-- Records provided follows --

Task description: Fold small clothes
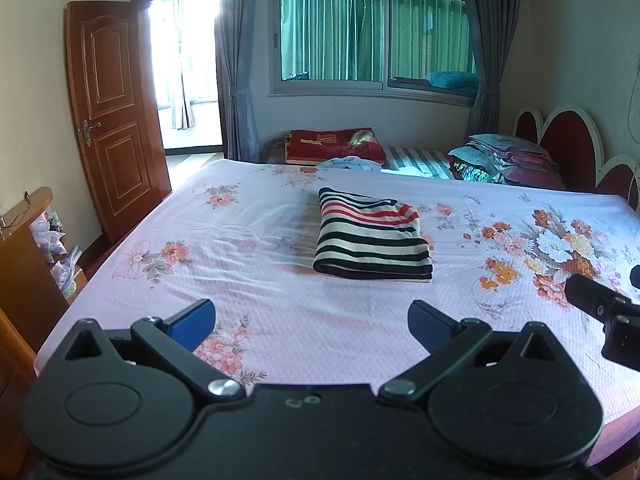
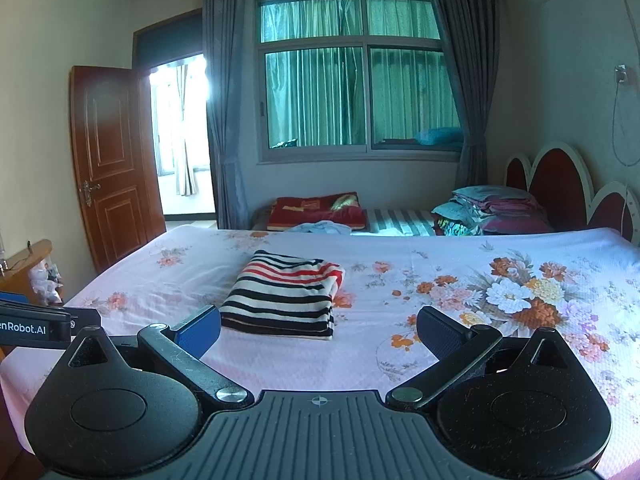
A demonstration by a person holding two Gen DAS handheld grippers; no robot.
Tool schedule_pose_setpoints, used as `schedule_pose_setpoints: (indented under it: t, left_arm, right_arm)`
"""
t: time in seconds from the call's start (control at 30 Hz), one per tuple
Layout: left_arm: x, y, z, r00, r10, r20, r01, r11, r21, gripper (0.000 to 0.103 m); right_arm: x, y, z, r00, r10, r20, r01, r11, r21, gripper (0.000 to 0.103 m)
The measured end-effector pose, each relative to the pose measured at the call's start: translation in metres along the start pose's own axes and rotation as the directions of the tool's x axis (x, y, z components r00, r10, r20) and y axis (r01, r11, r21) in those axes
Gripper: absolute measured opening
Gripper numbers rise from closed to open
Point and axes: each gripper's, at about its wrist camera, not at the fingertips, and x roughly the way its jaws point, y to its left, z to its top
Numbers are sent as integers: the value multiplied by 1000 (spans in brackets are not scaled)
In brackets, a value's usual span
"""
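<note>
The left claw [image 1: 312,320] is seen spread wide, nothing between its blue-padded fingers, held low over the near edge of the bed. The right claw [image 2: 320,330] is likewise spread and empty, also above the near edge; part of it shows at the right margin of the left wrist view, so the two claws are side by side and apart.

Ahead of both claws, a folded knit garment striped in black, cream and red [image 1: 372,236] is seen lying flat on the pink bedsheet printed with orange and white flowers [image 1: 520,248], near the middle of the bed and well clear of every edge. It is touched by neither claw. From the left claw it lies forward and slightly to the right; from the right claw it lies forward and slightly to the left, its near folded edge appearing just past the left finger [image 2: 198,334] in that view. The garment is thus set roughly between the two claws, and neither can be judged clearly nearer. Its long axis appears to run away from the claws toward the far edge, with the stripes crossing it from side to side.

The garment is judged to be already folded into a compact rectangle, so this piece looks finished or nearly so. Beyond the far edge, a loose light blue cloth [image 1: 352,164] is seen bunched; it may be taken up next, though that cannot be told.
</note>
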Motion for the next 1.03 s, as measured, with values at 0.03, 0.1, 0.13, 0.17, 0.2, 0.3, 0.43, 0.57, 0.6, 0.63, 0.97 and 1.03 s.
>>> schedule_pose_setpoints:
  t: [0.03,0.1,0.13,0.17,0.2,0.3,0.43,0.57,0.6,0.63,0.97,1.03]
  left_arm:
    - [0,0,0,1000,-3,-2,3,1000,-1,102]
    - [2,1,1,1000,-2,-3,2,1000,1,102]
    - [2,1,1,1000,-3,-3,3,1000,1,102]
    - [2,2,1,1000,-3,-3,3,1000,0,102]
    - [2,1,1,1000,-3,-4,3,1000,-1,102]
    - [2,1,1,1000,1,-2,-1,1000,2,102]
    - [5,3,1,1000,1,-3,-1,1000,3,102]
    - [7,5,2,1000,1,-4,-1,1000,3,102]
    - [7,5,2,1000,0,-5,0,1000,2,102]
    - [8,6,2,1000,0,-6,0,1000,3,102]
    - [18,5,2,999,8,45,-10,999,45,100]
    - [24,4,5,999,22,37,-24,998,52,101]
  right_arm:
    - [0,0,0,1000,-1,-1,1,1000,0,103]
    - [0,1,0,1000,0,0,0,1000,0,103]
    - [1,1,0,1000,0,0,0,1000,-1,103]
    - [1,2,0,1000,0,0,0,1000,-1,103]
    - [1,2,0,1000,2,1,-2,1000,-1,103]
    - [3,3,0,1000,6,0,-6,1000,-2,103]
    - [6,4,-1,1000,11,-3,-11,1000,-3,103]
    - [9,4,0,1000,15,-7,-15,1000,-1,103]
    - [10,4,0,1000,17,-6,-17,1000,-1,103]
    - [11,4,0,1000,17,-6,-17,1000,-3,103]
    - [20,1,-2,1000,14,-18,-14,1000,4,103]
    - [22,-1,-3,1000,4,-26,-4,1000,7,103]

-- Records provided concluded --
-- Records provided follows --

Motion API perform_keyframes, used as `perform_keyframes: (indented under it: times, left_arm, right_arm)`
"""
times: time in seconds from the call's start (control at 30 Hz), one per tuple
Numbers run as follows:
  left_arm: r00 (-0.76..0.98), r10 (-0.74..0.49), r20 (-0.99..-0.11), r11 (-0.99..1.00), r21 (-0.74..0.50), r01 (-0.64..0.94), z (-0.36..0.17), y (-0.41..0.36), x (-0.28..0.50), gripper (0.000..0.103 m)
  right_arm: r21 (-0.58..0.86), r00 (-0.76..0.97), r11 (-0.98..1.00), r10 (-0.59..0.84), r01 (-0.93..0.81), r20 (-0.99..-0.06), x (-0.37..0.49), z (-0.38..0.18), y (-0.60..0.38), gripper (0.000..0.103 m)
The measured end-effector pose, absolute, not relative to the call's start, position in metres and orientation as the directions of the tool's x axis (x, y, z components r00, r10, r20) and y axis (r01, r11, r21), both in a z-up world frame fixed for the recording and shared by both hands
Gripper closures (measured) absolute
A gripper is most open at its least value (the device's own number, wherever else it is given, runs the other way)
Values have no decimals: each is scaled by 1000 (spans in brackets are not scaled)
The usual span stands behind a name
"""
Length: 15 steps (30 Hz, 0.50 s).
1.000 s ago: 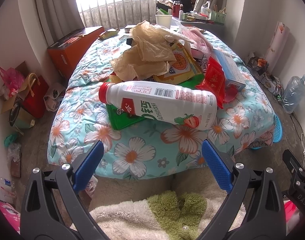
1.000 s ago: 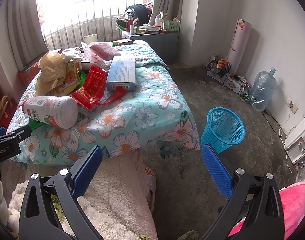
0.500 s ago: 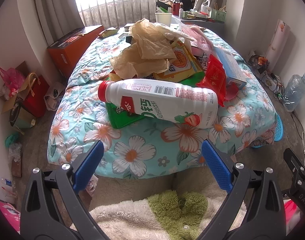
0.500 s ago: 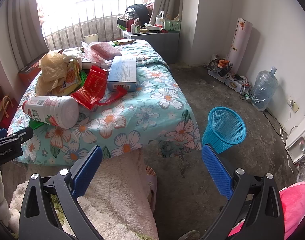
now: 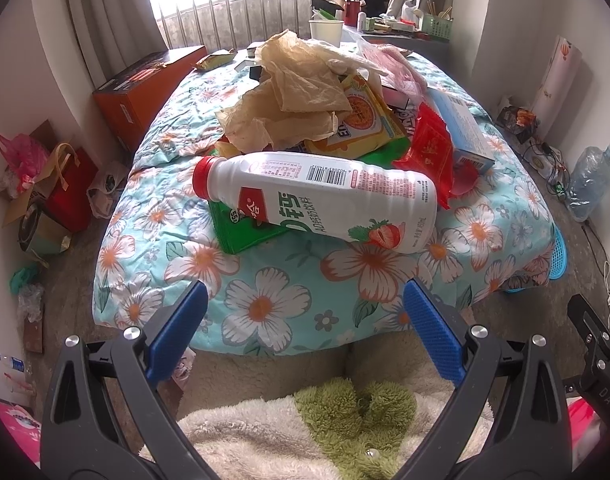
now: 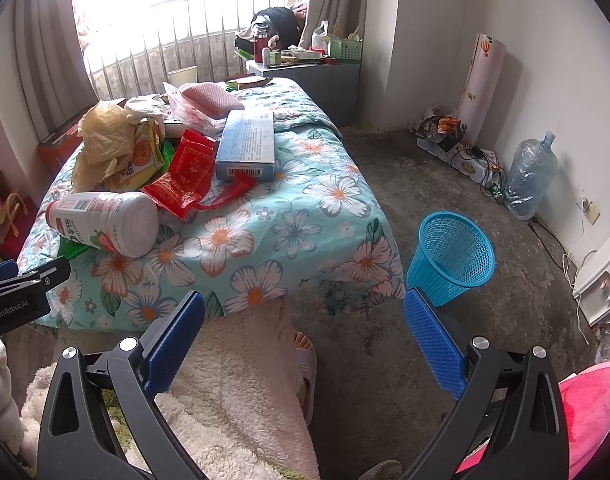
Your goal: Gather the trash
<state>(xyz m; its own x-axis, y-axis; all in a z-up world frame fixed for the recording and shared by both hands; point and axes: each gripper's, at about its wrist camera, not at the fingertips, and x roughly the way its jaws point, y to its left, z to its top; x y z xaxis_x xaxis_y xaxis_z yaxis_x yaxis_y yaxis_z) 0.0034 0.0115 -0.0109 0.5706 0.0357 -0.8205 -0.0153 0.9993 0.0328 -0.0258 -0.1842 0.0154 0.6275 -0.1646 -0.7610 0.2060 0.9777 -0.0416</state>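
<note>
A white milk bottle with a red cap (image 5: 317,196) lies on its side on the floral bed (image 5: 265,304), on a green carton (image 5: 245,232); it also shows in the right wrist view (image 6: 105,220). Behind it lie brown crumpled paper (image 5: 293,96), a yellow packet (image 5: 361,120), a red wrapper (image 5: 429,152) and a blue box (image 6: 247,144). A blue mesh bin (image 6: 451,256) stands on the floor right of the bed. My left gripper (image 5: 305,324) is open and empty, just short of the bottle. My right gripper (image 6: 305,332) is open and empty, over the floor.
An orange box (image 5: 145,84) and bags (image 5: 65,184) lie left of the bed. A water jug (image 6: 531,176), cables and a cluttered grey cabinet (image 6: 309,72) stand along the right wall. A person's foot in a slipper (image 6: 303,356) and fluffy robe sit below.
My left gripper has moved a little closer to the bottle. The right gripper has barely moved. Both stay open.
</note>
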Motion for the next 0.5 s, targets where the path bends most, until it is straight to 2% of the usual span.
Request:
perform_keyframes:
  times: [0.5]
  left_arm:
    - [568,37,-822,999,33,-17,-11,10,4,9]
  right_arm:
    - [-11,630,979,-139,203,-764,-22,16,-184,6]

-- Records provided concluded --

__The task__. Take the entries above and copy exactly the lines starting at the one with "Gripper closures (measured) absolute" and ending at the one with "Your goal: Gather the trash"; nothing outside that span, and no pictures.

__Result below__.
Gripper closures (measured) absolute
A gripper is most open at its least value (the device's own number, wherever else it is given, runs the other way)
Values have no decimals: each is scaled by 1000 (spans in brackets are not scaled)
The usual span stands behind a name
"""
Length: 15 steps (30 Hz, 0.50 s).
1.000 s ago: 
1.000 s ago: 
0.500 s ago: 
0.500 s ago: 
now: 
now: 
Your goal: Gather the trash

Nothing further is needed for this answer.